As the coach took him home, he lay back against the leather head-rest and closed his eyes. He would be there again because they were pleased with the way he had tutored the children but it was always useful to have a secret weapon. Just in case.
*
Joe Tierney took the call from Gerry Doyle at precisely ten past ten when he had just added a heap teaspoonful of white sugar to his third milky coffee of the morning. An action of habit and one which he should have surrendered upon recently hearing on the news how this seemingly innocent part of his daily ritual now appeared to have become the most deadly toxin since Hemlock.
Up until then he had started the day in a way that had become routine since the disappearance, checking, double-checking and making calls, no matter how nebulous a particular line of enquiry might seem.
His colleague from Clare told him that Dennis Ahearne had been taken to a hospital in Newmarket-on-Fergus, a town thirteen kilometres from Ennis, after being found by two men fishing earlier that morning at Lake Rosroe, a National Heritage area just north of the town.
Tierney immediately placed a call to the
driver’s wife who was now setting off for the hospital with her son, but he felt worse than useless and unable to offer any information when she begged to know what had happened. Doyle had told him that the man had seemed confused and disorientated, mumbling incoherently and obviously in some state of shock. His clothes were now being examined by forensics and a new search centred on that particular area had been ordered, complete with sniffer dogs.
He pulled out two aspirin from his desk drawer and swallowed them quickly with his coffee which by now was tepid and unappealing. The pressure over the last two months had been immense with no sign of a breakthrough, but perhaps at last there was some glimmer of light at the end of the Shunnel. He smiled weakly at his stupid play on words and grimaced at the amount of paper work that once again had to be abandoned because of this case.
He knew that Doyle and the County Clare Garda were going to be more stressed than he was by this new development. The driver, although a Dubliner, had re-appeared in that county and all resources would be concentrated on finding the others in the vicinity of the lake. It was also possible that because it was a Heritage site area, this could throw up further complications for Doyle who might want to instigate a dig there. In addition the Parks and Wildlife Service might also feel they should be involved. ‘Well,’ he found himself thinking, uncharacteristically selfishly. ‘That’s his problem, not mine.’
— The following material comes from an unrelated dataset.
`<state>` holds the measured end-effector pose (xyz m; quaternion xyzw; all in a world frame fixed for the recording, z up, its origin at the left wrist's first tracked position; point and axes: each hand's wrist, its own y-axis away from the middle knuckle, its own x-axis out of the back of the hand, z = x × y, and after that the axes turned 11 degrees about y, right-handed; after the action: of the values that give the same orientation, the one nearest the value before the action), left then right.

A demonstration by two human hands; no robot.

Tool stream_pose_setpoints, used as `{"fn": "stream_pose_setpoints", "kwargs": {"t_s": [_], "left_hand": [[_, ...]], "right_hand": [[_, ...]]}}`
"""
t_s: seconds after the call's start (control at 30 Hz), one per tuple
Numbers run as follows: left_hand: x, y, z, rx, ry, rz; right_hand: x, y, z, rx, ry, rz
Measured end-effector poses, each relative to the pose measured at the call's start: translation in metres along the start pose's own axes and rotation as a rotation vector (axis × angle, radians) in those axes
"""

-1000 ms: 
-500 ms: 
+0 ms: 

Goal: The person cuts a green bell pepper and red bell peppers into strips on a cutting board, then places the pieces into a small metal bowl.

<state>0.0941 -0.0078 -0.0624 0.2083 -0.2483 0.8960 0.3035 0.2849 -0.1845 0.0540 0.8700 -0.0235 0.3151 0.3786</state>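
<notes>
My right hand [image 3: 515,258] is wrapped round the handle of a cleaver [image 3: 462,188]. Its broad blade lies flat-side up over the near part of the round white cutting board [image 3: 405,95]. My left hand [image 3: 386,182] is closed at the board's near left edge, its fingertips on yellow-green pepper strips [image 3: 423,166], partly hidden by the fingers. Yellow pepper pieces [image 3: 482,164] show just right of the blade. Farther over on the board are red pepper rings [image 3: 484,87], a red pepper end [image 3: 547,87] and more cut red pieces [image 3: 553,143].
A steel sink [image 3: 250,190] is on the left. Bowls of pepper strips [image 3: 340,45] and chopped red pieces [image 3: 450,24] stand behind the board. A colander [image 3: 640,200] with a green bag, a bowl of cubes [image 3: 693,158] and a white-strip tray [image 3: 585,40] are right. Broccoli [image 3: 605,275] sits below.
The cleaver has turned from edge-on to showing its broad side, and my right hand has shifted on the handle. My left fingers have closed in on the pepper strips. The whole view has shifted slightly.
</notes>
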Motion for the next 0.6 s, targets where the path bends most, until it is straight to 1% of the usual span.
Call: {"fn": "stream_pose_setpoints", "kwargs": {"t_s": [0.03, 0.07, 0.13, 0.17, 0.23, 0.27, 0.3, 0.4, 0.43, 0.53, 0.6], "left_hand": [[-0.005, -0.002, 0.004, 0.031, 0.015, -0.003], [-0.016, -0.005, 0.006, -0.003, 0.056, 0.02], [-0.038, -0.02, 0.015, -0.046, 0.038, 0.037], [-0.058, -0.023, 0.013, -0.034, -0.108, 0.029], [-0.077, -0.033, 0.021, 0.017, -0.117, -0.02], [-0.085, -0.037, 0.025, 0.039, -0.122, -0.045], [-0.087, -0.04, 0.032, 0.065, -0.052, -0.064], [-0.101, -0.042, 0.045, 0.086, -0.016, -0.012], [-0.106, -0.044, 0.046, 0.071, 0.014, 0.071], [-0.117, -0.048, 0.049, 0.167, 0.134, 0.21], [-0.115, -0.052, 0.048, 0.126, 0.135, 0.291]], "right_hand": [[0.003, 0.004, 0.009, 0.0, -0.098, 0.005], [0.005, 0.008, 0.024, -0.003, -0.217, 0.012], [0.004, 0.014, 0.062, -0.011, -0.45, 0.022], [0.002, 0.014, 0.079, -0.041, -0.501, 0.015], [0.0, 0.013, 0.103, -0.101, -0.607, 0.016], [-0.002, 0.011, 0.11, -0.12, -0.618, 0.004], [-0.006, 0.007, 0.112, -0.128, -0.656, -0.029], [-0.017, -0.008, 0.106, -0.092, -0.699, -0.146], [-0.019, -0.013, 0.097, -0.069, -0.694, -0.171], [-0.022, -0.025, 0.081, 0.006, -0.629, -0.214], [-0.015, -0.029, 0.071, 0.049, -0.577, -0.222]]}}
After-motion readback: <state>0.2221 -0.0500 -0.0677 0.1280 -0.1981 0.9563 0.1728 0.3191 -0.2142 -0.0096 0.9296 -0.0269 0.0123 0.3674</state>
But Tierney’s problems were still questions crying out for clarification. Where had Dennis Ahearne been during the last six weeks, where was the vehicle and more to the point where were those young people? He knew he would have to arrange another press conference, this time just with himself and Doyle, as the two elderly fishermen had already been giving interviews and yet again the story was poised to continue it’s worldwide obsessive trail. He had told Doyle that he would get to Newmarket on Fergus as soon as possible to try and interview Ahearne, but the Clare detective had led him to believe that it wasn’t an option at the moment as the man had been heavily sedated.